3 The Causeway is a three storey house situated in a residential setting close to local facilities including a shopping complex, restaurants, a cinema and a bowling alley. The home’s ground floor comprises a kitchen dining room and a separate laundry area. The first floor has one bedroom, a lounge and an office, the third floor has two bedrooms with en-suite facilities. At the time of the inspection there were three people living in the home.
This inspection was unannounced; it took place on 13, 20 and 27 February 2015. At the last inspection on 19 November 2013, the registered provider was compliant with all the regulations we assessed.
The service had a registered manager. A registered manager is a person who has registered with the Care Quality Commission to manage the service. Like registered providers, they are ‘registered persons’. Registered persons have legal responsibility for meeting the requirements in the Health and Social Care Act 2008 and associated Regulations about how the service is run.
People were not always protected from abuse and avoidable harm. Incidents of violent and aggressive behaviour were not always reported to the Care Quality Commission or the local authority safeguarding team as required. Investigations were not always completed; care and support plans were not updated to prevent future incidents taking place. We found that [the registered person had not protected people against the risk of abuse and avoidable harm. This was in breach of regulation 11 of the Health and Social Care Act 2008 (Regulated Activities) Regulations 2010, which corresponds to regulation 13 of the Health and Social Care Act 2008 (Regulated Activities) Regulations 2014.

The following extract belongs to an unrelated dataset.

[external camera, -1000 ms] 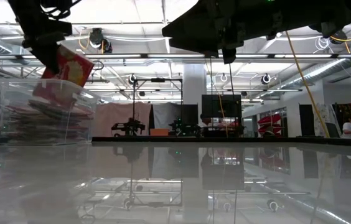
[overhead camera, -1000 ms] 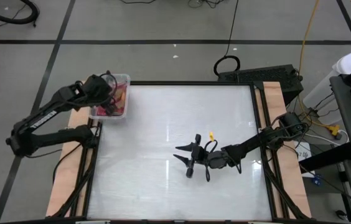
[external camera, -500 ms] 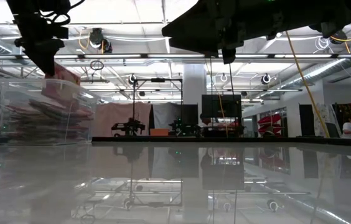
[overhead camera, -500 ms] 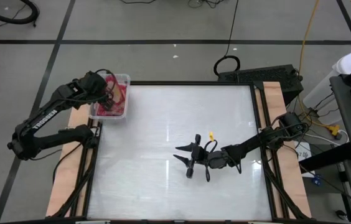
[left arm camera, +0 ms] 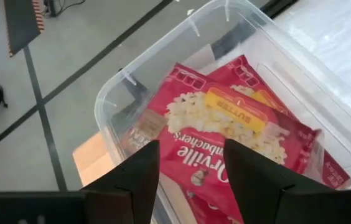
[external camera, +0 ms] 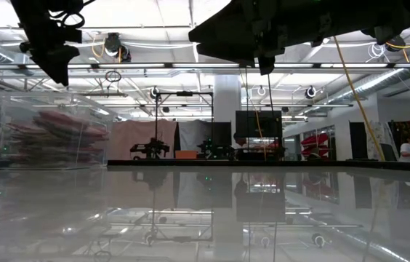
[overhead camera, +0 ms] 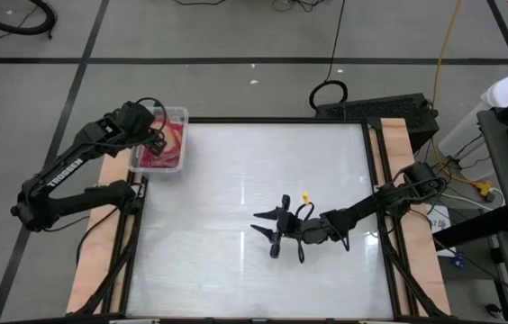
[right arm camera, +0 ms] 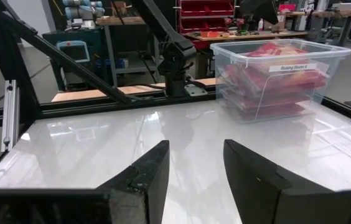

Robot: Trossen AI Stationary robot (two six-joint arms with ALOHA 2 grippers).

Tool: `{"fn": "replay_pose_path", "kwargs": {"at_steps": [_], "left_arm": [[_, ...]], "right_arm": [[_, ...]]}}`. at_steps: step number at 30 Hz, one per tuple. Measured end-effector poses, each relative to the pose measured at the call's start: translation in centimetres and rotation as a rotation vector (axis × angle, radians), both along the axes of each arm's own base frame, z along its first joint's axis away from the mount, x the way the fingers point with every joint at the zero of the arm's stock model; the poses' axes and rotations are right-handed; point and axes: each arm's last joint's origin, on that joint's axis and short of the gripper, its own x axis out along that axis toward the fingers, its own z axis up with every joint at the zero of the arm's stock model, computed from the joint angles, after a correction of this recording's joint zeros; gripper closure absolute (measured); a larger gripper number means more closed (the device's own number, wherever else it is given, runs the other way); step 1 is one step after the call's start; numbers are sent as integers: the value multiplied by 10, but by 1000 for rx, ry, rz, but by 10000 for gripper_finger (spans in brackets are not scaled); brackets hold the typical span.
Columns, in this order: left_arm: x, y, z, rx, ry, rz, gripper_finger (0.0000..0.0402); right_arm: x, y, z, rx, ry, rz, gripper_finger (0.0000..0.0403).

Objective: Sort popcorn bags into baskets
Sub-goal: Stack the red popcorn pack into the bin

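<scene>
Left tool (overhead camera: pixel 152 135): held above the clear bin at the far left corner of the worktop; its two dark fingers (left arm camera: pixel 132 180) are seen apart, with nothing between them.
Left tool, low view (external camera: pixel 56 62): seen just above the bin's rim, clear of the packets.
Popcorn bags (left arm camera: pixel 238 134): piled inside the bin, below and just ahead of the left tool; the top red packet lies flat, its popcorn picture and yellow label turned up, with further red packets showing under its edges.
Popcorn bags, other views: seen as a red mass in the bin from above (overhead camera: pixel 159 148), and as a stack behind the clear wall from worktop height (external camera: pixel 52 135).
Bin (overhead camera: pixel 180 115): set at the far left corner of the worktop, beside the left arm's mount; a white label is seen on one long wall (right arm camera: pixel 294 67).
Right tool (overhead camera: pixel 270 229): held low over the middle of the worktop (overhead camera: pixel 263 171), well apart from the bin; its fingers (right arm camera: pixel 144 174) are seen apart and nothing is held.
Worktop: white and glossy, with no packets seen lying on it.
</scene>
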Motion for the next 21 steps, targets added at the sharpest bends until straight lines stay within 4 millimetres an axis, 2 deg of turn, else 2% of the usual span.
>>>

A quality monitoring system was in place that consisted of audits, checks, monthly assessments and stakeholder surveys. We saw that when shortfalls were noted; action was taken to improve the service as required. However, the system required developing to ensure all shortfalls in care, treatment and support were highlighted as incidents of violent and aggressive behaviour that took place within the service were not always addressed or managed.
A formal supervision process was not in place which led to staff not receiving supervision and support as required. When we asked staff if they felt supported we received mixed responses.
The people who lived at the home had complex needs which meant they could not tell us their experiences. We used a number of different methods to help us understand the experiences of the people who used the service including the Short Observational Framework for Inspection (SOFI). SOFI is a way of observing care to help us understand the experiences of people who could not talk with us.
People had their health and social care needs assessed, support plans were developed which stated how staff should provide care and support using the least restrictive options. People were treated with dignity and respect throughout the inspection.
We saw that staff gave encouragement to people who lived at the home and supported them to make choices about their daily lives.
Staff were aware of people’s preferences for how care and support was to be delivered. We observed staff gaining people’s consent from non-verbal cues before support was provided. We witnessed staff giving encouragement to people and supporting them to make choices about aspects of their daily lives.
Staff did not always have the skills to communicate effectively. Although staff understood people’s non-verbal communication; what people were trying to convey with sounds and actions was not recorded accurately in a communication support plan.
People were supported to maintain a healthy balanced diet. When required, relevant professionals had been contacted for their support and guidance in this area.
Medicines were ordered, stored, administered or disposed of safely. Personalised support plans had been developed to ensure people received the medicines in line with their preferences and needs.
People were supported by suitable numbers of adequately trained staff who had been recruited safely. We saw evidence to confirm staff had completed a range of training deemed as mandatory by the registered provider.
Staff followed the principles of the Mental Capacity Act 2005 when people lacked capacity to make informed decisions. We saw evidence that best interest meetings were held accordingly. We found the home was meeting the requirements of the deprivation of Liberties safeguards (DoLS). These safeguards provide a legal framework to ensure that people are only deprived of their liberty when there is no other way to care for them or safely provide treatment.
People were supported by staff to undertake a range of social activities in the home and the local community.